What this task involves → The output is the lines below from the one with "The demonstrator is" through the one with "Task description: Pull", both included, printed exactly and with no other line.

Extracted data entries
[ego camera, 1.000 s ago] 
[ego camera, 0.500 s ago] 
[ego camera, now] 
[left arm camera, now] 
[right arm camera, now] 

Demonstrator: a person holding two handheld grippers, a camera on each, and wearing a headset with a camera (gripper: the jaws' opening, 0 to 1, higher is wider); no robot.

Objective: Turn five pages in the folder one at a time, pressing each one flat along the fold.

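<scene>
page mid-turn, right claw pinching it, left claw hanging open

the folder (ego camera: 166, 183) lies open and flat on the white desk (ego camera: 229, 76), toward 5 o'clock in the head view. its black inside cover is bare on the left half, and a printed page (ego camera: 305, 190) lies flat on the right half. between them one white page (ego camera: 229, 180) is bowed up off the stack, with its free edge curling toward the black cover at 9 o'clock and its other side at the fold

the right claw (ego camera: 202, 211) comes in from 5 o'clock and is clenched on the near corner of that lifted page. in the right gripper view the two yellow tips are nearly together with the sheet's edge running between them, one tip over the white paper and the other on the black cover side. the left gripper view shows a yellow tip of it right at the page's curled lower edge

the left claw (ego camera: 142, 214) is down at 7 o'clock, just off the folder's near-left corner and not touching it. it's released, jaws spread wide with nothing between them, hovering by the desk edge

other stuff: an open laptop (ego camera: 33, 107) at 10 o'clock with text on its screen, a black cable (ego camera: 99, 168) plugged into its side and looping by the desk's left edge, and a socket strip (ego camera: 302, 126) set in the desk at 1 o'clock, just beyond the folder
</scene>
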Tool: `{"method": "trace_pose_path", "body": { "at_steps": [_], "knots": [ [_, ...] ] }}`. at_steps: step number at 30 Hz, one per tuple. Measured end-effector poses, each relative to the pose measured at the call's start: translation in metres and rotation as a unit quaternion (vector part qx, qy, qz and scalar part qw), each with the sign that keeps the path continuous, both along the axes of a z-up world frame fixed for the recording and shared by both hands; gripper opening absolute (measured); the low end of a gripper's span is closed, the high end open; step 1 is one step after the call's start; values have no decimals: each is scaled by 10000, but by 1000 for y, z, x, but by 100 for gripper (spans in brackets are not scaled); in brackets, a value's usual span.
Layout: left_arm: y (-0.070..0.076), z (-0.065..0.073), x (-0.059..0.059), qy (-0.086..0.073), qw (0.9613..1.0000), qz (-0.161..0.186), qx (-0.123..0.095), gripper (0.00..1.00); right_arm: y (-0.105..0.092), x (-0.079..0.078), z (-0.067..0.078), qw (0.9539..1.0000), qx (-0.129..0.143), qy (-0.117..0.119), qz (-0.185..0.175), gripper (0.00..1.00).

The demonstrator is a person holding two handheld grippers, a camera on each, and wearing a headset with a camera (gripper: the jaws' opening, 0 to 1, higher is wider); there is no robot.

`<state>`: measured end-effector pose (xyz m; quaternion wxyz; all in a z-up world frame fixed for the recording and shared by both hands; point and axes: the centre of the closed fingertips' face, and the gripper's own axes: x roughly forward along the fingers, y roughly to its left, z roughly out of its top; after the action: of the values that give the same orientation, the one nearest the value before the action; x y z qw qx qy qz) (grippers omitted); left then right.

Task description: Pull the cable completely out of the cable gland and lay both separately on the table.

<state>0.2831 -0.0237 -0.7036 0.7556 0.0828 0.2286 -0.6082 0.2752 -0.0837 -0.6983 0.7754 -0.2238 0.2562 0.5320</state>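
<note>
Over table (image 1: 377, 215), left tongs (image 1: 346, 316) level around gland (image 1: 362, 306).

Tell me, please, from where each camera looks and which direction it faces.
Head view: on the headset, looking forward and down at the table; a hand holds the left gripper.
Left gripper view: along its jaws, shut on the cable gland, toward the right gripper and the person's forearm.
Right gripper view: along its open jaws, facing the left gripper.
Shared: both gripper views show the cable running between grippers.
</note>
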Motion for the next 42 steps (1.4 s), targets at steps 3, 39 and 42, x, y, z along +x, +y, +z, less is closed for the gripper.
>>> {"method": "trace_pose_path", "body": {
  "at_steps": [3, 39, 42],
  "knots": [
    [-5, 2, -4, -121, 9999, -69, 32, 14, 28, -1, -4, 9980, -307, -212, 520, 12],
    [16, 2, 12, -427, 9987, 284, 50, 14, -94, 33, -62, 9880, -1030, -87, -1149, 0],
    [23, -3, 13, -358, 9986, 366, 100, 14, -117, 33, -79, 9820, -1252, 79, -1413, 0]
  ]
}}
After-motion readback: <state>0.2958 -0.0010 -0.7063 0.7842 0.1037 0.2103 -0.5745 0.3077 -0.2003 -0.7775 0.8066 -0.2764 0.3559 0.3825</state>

Answer section →
The demonstrator is a person holding two handheld grippers, a camera on each, and wearing a headset with a camera (gripper: the jaws' opening, 0 to 1, higher is wider); there is no robot.

`<state>`: measured end-effector pose (xyz m; quaternion wxyz; all in a z-up world frame fixed for the recording and shared by both hands; point and axes: the centre of the closed fingertips' face, and the gripper's own axes: x roughly forward along the fingers, y roughly to its left, z roughly out of its top; after the action: of the values that give the same orientation, the one nearest the value before the action; x y z qw qx qy qz) (grippers omitted); left then right.

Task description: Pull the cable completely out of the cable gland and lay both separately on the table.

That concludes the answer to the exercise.